Богатей принял Амоса в горенке, сплошь заставленной иконами, предложил чаю, досконально обо всем порасспросил.
— У-у-у! — загудел он. — Совсем вы ума решились, я погляжу… Не езди в Читу — вот мой тебе сказ. Не будет с того добра, как бы худа для ваших стариков не вышло. Бога гневите, старики!.. У меня эвон какие мельницы, дома, постоялые дворы — и никто пальцем не тронул меня! Только вон на армию заставляют муку молоть, под их контролем. Да что мне с этого контроля? Мука-то нынче, знаешь, почем? То-то! Золотом сполна платят… что дальше будет — господь знает… А у вас? Ограбили кого? Бутырин небось всю округу за собой держит, братские поди все до единого под ним?

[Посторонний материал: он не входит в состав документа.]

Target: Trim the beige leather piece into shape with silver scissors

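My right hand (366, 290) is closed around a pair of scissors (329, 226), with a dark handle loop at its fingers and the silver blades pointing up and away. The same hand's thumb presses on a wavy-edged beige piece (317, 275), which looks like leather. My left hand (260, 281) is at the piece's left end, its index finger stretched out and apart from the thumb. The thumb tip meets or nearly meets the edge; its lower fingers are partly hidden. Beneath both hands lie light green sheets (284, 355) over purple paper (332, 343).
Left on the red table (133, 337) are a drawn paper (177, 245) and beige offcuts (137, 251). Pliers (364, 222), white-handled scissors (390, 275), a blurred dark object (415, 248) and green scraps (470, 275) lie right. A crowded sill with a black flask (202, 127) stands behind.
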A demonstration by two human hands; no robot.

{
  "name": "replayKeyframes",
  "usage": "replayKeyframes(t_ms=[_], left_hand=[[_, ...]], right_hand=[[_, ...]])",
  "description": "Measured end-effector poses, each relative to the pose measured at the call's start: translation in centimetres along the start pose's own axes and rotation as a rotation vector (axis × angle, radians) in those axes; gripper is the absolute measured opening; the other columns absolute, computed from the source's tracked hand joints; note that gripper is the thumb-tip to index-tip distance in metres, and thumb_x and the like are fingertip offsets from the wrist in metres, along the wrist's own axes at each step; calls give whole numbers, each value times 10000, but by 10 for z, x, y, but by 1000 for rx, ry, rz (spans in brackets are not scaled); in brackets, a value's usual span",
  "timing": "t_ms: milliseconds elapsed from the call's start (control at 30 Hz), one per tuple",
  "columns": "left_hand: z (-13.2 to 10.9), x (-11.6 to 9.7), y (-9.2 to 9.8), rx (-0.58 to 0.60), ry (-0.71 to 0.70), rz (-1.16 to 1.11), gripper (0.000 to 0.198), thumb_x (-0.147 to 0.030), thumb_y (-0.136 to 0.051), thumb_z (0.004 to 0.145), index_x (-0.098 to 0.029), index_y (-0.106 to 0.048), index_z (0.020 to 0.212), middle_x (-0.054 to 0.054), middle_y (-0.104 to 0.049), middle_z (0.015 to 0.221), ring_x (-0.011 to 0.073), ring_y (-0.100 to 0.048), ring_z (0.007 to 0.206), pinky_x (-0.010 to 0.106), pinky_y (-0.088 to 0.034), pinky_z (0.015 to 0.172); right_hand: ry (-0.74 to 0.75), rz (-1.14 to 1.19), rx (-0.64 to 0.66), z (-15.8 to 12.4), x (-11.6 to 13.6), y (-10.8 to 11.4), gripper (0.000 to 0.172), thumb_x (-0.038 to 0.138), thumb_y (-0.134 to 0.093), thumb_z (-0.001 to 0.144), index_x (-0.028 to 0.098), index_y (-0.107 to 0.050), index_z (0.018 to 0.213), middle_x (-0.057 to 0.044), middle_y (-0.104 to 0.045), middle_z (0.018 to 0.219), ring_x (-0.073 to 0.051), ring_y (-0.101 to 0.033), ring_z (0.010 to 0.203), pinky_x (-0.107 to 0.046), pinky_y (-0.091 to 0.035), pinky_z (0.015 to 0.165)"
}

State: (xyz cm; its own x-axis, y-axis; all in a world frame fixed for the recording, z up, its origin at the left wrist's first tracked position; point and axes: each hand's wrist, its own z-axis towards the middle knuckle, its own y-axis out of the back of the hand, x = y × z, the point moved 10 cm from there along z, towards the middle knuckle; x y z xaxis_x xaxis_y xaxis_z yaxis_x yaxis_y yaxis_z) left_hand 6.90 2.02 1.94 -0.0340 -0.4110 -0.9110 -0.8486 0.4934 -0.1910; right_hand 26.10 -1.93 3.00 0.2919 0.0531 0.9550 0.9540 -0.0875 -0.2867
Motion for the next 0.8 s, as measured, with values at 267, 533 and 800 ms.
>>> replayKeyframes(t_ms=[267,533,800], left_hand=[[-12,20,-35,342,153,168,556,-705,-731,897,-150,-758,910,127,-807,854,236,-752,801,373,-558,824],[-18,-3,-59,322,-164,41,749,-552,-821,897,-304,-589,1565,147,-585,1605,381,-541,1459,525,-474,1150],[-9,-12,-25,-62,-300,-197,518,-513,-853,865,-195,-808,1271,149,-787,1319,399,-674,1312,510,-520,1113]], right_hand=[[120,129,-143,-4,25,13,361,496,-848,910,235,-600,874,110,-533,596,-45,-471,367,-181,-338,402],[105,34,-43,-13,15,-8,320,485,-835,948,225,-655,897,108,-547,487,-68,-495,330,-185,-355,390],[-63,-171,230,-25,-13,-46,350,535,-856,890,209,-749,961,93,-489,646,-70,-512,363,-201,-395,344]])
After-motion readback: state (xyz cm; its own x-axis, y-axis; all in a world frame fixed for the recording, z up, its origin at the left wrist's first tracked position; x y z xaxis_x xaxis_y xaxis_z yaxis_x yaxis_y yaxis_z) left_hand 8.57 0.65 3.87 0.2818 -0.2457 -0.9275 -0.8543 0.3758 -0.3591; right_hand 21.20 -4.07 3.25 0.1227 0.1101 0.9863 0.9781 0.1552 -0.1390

— Что говорить, — согласился Амос.
— Вот видишь! А кто еще из купцов у вас? Астаха Кравцов? Давно, говоришь, торговать перестал? Что ж он, лавку у него выпотрошили, что ли? Нет же того!.. Ну, и езжай домой… А что дальше — там глядеть станем. Покуда же бога не гневите. А злыдня вашего, председателя, тайком… ночью или как… понимаешь?